Авиценна думал обо всем том, что ради блага людей должно было интересовать врача. Он был — и это надо сказать с полной ясностью — на протяжении столетий одним из наиболее значительных учителей–медиков Европы, которая в те времена ничем не располагала и поэтому так усердно и так долго пользовалась «Каноном». Это сочинение учило по–врачебному мыслить и действовать. Здесь можно найти, так сказать, реалистические взгляды естествоиспытателя.
В те времена и в той стране врач всегда был, как к среди последователей Гиппократа, также и философом; поэтому мы находим у Авиценны философские и религиозно–догматические высказывания, что соответствовало положениям ислама и воле калифов, на службе у которых Авиценна находился как лейб–медик. Но все же в некоторых из его многочисленных сочинений (а их было около ста), можно усмотреть антидогматическую, оппозиционную струю, и в них мы всегда находим указания на то, какой образ жизни человек должен вести и каким должно быть его поведение; именно на основании этих замечаний можно судить обо всем мышлении Авиценны. На сумме всех этих качеств, вероятно, и основано долголетие «Канона», который отошел на второй план только тогда, когда к его поучительному медицинскому содержанию можно было прибавить нечто лучшее.
От Гиппократа, учения которого Авиценна усердно использовал, он отличался не только тем, что он включил в свои сочинения познания арабского мира, но также и тем, что создал цельный труд, практически чрезвычайно важный для врача и не столь трудный для чтения и понимания, как сочинения Гиппократа. Но в своем мышлении Авиценна примыкает к Гиппократу: он принимает основное учение о соках, которое в то время уже было разработано и дополнено всевозможными софистическими мудрствованиями. Все это было обогащено собственным опытом, и своеобразные мысли, которые часто можно найти у Авиценны, соответствовали потребностям времени и его стремлениям в науке.
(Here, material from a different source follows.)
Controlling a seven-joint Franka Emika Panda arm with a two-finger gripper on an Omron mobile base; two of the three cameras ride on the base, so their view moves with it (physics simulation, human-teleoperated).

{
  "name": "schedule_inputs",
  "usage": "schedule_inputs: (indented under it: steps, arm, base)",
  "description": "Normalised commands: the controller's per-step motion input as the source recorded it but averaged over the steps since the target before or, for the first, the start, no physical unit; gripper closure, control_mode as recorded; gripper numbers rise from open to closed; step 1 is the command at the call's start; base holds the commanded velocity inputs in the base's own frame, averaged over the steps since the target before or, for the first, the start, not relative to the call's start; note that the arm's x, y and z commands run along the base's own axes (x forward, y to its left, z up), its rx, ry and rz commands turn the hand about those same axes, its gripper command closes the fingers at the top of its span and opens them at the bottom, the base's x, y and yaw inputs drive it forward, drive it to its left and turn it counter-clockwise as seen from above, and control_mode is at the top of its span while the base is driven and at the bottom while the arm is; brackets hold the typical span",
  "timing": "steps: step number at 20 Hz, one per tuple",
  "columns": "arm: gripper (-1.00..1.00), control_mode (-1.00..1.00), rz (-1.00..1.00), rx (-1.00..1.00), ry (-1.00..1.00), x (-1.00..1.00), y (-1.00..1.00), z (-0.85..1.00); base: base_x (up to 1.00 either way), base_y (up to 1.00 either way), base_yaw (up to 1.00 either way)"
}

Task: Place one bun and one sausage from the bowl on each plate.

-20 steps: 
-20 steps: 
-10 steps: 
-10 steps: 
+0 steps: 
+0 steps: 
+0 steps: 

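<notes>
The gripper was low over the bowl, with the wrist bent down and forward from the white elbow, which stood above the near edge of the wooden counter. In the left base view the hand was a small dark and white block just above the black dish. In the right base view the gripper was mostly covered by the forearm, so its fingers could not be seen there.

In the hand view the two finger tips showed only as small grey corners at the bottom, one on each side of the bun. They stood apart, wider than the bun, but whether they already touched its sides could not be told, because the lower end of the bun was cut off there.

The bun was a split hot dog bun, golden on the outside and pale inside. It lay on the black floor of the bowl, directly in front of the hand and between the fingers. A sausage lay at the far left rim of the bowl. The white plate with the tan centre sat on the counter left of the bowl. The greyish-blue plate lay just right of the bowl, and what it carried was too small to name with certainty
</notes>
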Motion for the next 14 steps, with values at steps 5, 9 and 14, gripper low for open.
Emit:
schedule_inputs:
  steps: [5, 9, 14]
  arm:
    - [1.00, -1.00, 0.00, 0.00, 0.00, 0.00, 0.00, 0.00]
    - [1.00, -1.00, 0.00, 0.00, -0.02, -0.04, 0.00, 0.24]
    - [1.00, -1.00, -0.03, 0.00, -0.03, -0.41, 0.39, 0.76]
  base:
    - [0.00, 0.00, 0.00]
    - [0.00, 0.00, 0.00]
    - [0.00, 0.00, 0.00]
Но из его сочинения часто вырывается яркий луч гуманистического движения вперед, отказ от догматических положений, ограниченный условиями времени, но все–таки достаточно заметный, чтобы придать его образу особую выразительность.
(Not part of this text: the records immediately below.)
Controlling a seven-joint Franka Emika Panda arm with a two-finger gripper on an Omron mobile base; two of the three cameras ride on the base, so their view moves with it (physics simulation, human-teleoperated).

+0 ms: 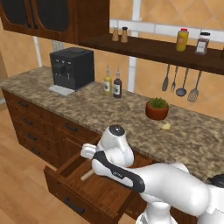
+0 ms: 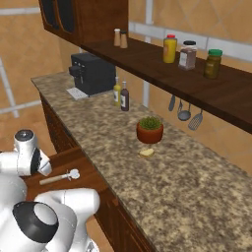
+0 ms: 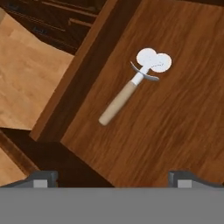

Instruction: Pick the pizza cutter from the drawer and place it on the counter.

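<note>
The gripper (image 3: 112,178) hangs above the open drawer (image 3: 166,127) and holds nothing. In the hand view its two dark fingertips (image 3: 41,179) stand far apart at the bottom edge, so the jaws are wide open, with only bare drawer floor between them. They touch nothing.

The pizza cutter (image 3: 131,85) lies flat on the drawer floor, ahead of the fingertips and well apart from them. Its pale wooden handle points toward the drawer's side wall, and the small white round head is on the far end. In the right base view the pizza cutter (image 2: 60,177) lies on the dark wood beside the robot's white wrist, near the counter (image 2: 197,197) edge. In the left base view only the handle end of the pizza cutter (image 1: 86,175) comes out from under the arm, inside the drawer (image 1: 74,194), which is pulled out below the counter (image 1: 131,118).

On the counter stand a black coffee machine (image 1: 71,68), two bottles (image 1: 112,83) and a potted plant (image 1: 157,108).
</note>
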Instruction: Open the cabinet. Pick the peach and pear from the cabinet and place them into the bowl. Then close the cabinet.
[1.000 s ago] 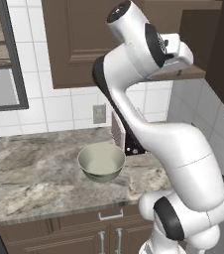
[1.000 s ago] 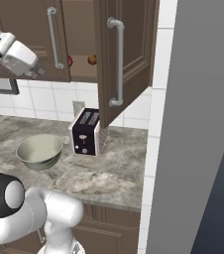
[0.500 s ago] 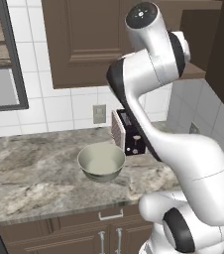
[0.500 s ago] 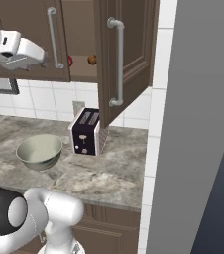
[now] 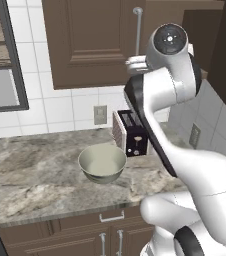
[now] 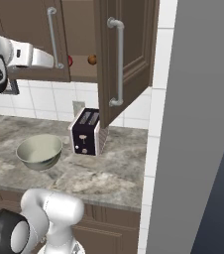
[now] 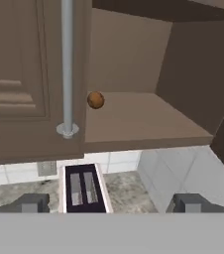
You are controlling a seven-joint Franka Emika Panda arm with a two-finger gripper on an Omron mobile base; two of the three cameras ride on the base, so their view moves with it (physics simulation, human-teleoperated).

Гиппократу принадлежит положение: «Врач, который является также и философом, равен богам». Эти слова ни к кому не подходят лучше, чем к Моисею Маймониду (1135-—1204), которого следует причислять к арабским врачам, так как он, хотя был евреем, вполне воспринял дух арабской медицины, которую многим обогатил. Но он был не только врачом, но и философом.
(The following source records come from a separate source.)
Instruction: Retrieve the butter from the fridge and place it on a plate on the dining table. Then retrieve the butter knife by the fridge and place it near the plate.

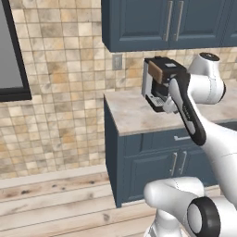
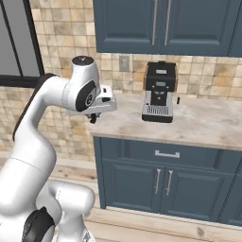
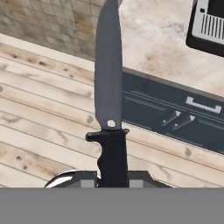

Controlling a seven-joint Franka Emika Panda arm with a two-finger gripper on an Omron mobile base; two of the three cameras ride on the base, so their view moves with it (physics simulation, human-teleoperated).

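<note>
The butter knife [image 3: 108,83] has a long grey blade and a black handle, and it points away from the hand over the wooden floor and the counter's edge. My gripper [image 3: 113,177] is shut on its handle. In the right base view the gripper [image 2: 94,116] hangs at the left end of the wall counter, at about counter height. In the left base view my forearm covers most of the hand. The butter, the plate, the fridge and the dining table are out of view.
A black coffee machine [image 2: 159,92] stands on the beige wall counter [image 2: 208,125], over dark blue base cabinets [image 2: 160,184] and under upper cabinets [image 2: 160,23]. A dark-framed window [image 1: 9,51] is on the tiled wall at left. Wooden floor [image 1: 51,208] lies open to the left of the counter.
</note>
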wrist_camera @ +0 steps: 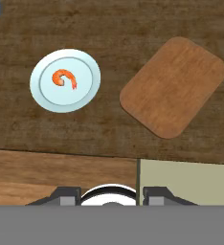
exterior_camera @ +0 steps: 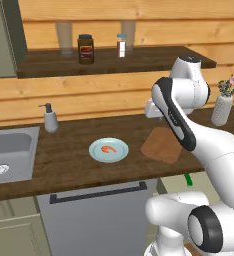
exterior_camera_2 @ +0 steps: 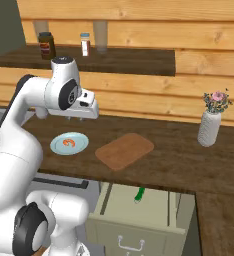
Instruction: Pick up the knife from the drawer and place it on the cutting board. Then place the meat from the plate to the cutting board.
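Observation:
The light blue plate (exterior_camera: 120, 153) (exterior_camera_2: 80, 146) (wrist_camera: 86, 89) sits on the dark wooden counter with the orange-red meat (exterior_camera: 107, 149) (exterior_camera_2: 69, 143) (wrist_camera: 64, 79) curled in its middle. To its right lies the reddish-brown cutting board (exterior_camera: 161, 145) (exterior_camera_2: 124, 150) (wrist_camera: 173, 86), bare. Below the counter edge the pale olive drawer (exterior_camera_2: 120, 207) (wrist_camera: 185, 182) stands pulled out, and the green-handled knife (exterior_camera: 188, 179) (exterior_camera_2: 139, 194) lies inside it. My gripper (exterior_camera: 159, 118) (exterior_camera_2: 75, 120) (wrist_camera: 111, 192) hovers high above the counter between plate and board. It is open and holds nothing.
A steel sink (exterior_camera: 9, 150) and soap dispenser (exterior_camera: 50, 118) are at the left. A white vase with flowers (exterior_camera: 222, 107) (exterior_camera_2: 209, 125) stands at the right. Jars (exterior_camera: 85, 48) sit on the upper shelf. A grey front panel with a dark bar handle (exterior_camera: 96, 192) is below the counter.

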Controlling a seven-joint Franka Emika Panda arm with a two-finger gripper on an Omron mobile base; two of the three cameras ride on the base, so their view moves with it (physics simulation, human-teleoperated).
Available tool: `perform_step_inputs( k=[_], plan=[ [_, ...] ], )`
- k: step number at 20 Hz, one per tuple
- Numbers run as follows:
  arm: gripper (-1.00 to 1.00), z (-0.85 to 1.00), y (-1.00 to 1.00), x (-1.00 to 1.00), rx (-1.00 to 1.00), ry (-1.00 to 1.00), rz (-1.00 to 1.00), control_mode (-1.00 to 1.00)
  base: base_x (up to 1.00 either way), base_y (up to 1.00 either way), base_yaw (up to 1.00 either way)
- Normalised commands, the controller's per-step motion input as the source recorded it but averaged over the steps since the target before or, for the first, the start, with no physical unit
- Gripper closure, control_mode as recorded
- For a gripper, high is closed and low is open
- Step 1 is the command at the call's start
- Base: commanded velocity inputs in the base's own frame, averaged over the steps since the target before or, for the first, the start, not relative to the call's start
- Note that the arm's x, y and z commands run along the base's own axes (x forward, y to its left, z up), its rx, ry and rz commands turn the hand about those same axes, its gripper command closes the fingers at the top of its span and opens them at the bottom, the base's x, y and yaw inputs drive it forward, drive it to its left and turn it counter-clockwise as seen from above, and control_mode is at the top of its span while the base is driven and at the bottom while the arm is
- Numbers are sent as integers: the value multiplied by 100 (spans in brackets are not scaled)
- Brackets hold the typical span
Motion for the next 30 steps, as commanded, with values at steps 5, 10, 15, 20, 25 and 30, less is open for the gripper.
perform_step_inputs(
  k=[5,10,15,20,25,30],
  plan=[
    [-100,0,2,0,0,0,0,100,4,31,-2],
    [-100,0,0,0,0,0,0,100,30,67,-20],
    [-100,0,0,0,0,0,0,100,47,29,-29],
    [-100,0,0,0,0,0,0,100,22,23,-26],
    [-100,0,0,0,0,0,0,100,1,19,-15],
    [-100,0,0,0,0,0,0,100,4,18,-18]
  ],
)
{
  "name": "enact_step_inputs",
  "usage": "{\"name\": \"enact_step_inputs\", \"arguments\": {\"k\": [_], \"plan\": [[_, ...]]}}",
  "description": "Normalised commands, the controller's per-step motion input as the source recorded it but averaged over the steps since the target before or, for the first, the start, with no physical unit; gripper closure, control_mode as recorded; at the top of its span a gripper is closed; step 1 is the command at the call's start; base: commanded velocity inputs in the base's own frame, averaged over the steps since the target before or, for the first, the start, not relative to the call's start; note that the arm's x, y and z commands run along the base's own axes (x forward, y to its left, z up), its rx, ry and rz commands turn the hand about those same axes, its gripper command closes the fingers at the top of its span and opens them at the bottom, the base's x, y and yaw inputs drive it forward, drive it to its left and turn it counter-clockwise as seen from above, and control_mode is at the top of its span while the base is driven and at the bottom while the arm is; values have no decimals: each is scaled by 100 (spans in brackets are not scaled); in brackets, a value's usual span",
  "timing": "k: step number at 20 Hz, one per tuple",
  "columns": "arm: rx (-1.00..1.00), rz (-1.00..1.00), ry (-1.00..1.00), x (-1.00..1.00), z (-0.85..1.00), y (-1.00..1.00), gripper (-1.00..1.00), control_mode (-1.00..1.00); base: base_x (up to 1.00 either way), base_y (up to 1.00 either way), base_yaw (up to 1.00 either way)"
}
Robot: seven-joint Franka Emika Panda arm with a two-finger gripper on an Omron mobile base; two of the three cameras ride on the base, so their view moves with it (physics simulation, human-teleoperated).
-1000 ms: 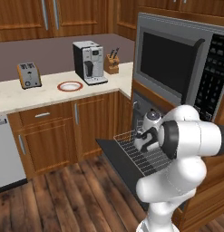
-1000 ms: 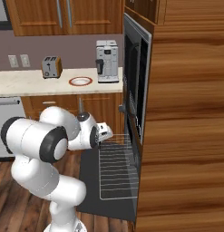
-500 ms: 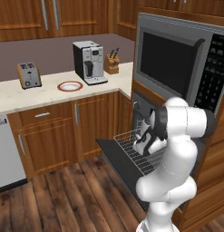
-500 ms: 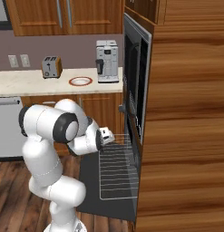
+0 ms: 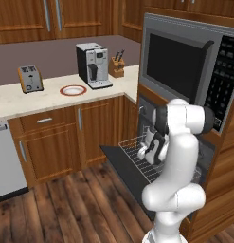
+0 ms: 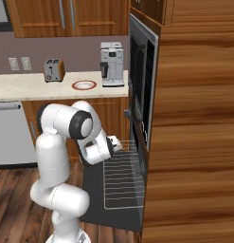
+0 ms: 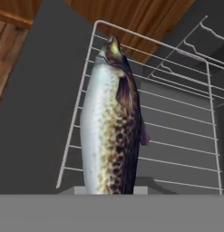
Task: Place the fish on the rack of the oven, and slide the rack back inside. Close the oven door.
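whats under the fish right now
The pulled-out rack lies under the fish, with the open oven door dark below its bars. The fish's tail end and the gripper's hold on it are hidden at the frame's bottom.

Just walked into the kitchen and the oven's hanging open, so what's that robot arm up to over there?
The white arm is reaching over the open oven door, where the rack is pulled out. Its claw is shut on the fish, which hangs over the rack's wire bars in the hand view. The fish is not yet laid down, the rack is out and the door is down flat, so those steps remain.
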Motion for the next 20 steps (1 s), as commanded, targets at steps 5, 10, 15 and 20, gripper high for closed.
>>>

«Чтобы сохранить свое тело здоровым и сильным, следует вести радостный образ жизни. Ведь если человек болен, то нельзя понять ни слова из того, что относится к познанию бога, проникнуть в смысл этого познания или его сохранить». Эта вера в бога, однако, не помешала Маймониду высказать положение, что избавление от забот не следует поручать одному только богу. Больной сам должен стараться выздороветь и притом с помощью врачей. Маймонид был противником каких бы то ни было суеверий, противником применения амулетов и астрологии. «Все взгляды астрологов — одни только сновидения и пустые порождения фантазии. В молодости я много занимался этим учением и полагаю, что в арабской литературе нет ни одной книги по этому вопросу, которой я не прочитал бы и над которой не подумал. Могу утверждать, что учения астрологов, гласящие, что судьба и благополучие человека определяются положением созвездий, лишены всякого научного основания и являются просто глупостью».